Image credit: Jeff Lichtman

You can click on this image, which is the background image of the homepage, created by Daniel R. Berger in Jeff Lichtman’s group from serial section electron microscopy data. The data come from a sample of anterior temporal cortex of a living human patient. You can zoom in on the image with another mouse click, pan to see details, and zoom in or out further using (Windows: CTRL+ or CTRL-, MacOS: CMD+ or CMD-) on your keyboard.

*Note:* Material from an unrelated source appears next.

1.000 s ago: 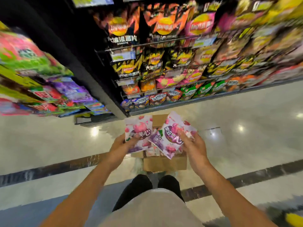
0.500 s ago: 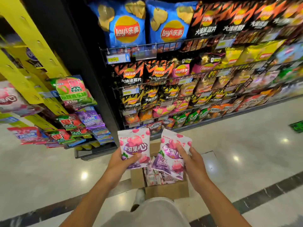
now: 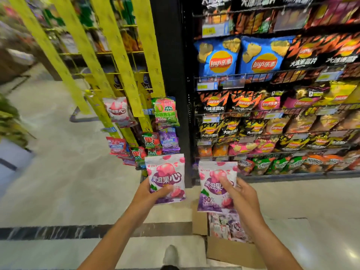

Selected excitatory and inhibitory neurons are included here for visualization; the full data set includes all cells and parts of cells. The visible processes are overwhelmingly dendrites. Most of the processes belonging to neurons from another part of the brain have been removed for viewing clarity. The blue cells are large inhibitory neurons and their dendrites lack spines. The other colors code for the volumes of the excitatory neuron cell bodies: red > orange = yellow > green. Some axons can be seen as they leave the larger, excitatory neurons.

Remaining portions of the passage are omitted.